It has been said that you may be a nobody to the world, but to somebody you are the world. To understand what “being somebody” truly means, one must experience unconditional love in his or her most vulnerable moment. That love might be the only thread to hold on to as the wounded soul navigates through the tides of life to a renewed hope and focused sense of purpose.
While building a professional speaking/training career is an individual must pay his dues in the school of hard knocks. Astonishing effort must be devoted in getting people to know your work, hoping that effort will lead to business opportunities. The mental and physical challenges one has to endure in the process have forced many dreams to be changed. Financial constraints seem to be the axe that transforms aspiration into desperation.
My moment came in the spring of 1998. It had been about one year since I left corporate America. My dream career seemed more like a mirage. The challenges that relegate 90 percent of all start-up businesses to oblivion in the first year had infested my efforts. Two to three months would pass–easily–without a single call from a possible prospect. Forget health insurance and the luxury of paying bills on time.
Then the flyer came. I was invited to an event in Seattle, Washington with the potential of speaking to hundreds of thousands and being a guest on one of the National Public Radio’s programs. I could not let this opportunity pass. But it was up to me to pay for my travel expenses, and I’d have to be willing to stay with a host family. No problem. I had done it—traveling from Boise, Idaho to Midland, Texas to speak to a library storytelling group and a Toastmaster’s club with no payment besides the opportunity to sell some books.
The program was, unfortunately, not publicized. My hosts, bless their hearts, did their very best with what they had and I am grateful for that. In a one-bedroom apartment, I had to share the living room with four dogs that didn’t seem comfortable with a stranger. I have no hidden dislike for dogs. But this quartet became alert and ready to attack whenever I made the slightest movement. I resolved not sleep–and not to be eaten without putting on a fight. This battle of wills between a would-be speaker and dogs lasted for four days and nights.

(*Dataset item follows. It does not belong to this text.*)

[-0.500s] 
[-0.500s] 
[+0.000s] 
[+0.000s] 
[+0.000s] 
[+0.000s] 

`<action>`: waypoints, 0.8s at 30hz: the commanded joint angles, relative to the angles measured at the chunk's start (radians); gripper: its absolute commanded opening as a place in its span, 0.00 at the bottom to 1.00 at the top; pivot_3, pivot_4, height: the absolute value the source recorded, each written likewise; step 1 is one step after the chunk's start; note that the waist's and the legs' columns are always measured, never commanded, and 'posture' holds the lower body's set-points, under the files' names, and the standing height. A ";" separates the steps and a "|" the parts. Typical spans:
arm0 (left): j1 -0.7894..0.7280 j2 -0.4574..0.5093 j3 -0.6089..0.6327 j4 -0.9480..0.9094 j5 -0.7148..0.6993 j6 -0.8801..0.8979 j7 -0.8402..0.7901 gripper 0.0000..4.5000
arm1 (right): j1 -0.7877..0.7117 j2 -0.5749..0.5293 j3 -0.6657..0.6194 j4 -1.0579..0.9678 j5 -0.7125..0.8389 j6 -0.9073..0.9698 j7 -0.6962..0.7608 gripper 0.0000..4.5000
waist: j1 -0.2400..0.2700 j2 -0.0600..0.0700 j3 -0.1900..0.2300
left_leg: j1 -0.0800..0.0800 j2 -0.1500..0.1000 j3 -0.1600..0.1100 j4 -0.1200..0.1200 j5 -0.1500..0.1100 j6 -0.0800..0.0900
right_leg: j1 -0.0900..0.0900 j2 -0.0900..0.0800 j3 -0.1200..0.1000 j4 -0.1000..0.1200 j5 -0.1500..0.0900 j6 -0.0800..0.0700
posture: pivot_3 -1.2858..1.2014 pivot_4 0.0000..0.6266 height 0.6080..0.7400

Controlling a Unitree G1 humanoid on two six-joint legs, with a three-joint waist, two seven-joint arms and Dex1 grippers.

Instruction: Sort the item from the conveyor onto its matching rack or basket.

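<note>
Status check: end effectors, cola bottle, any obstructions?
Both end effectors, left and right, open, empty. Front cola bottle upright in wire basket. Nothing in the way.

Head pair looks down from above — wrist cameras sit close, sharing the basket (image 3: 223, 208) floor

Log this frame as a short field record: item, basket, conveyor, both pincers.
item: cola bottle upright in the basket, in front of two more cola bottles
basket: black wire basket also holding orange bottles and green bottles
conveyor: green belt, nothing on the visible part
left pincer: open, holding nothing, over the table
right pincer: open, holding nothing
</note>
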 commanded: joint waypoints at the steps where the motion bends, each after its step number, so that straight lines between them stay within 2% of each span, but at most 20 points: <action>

At last my journey was over–and I figured my career was, too. With a bruised ego, four sleepless nights, a depleted wallet, and an uncertain speaking future, I was ready to throw in the towel. My wife picked me up at the Boise airport at noon. I had shared my terrible experience with her already, when I had given her information about my arrival time the previous night. She took the day off from work and drove me to my favorite restaurant. After lunch we went to Ann Morrison Park and relaxed as we reflected on the ebbs and flows of life. There was no discussion about unpaid bills or a career that seemed to be fading away before it had even really begun.
By the end of the day, all the frustrations and disappointments I had experienced started to lose their grip. I was ready to go back to the trenches of building a speaking business.
Now, nine years later, I wonder what could have happened if, after feeling like a nobody, I came home and my feeling was affirmed by words said to me or actions that reflected negatively on my miseries. That inspiration from my ever-supportive wife re-focused my course more than any book or seminar on “How to be tough in difficult times” could have done.
It is the special attention and sense of belonging we receive when we have been wounded in the battles of life that become the source of much needed hope, and rekindle our faith to carry on, just for another day. That’s what makes a difference along the paths we have chosen to travel in life.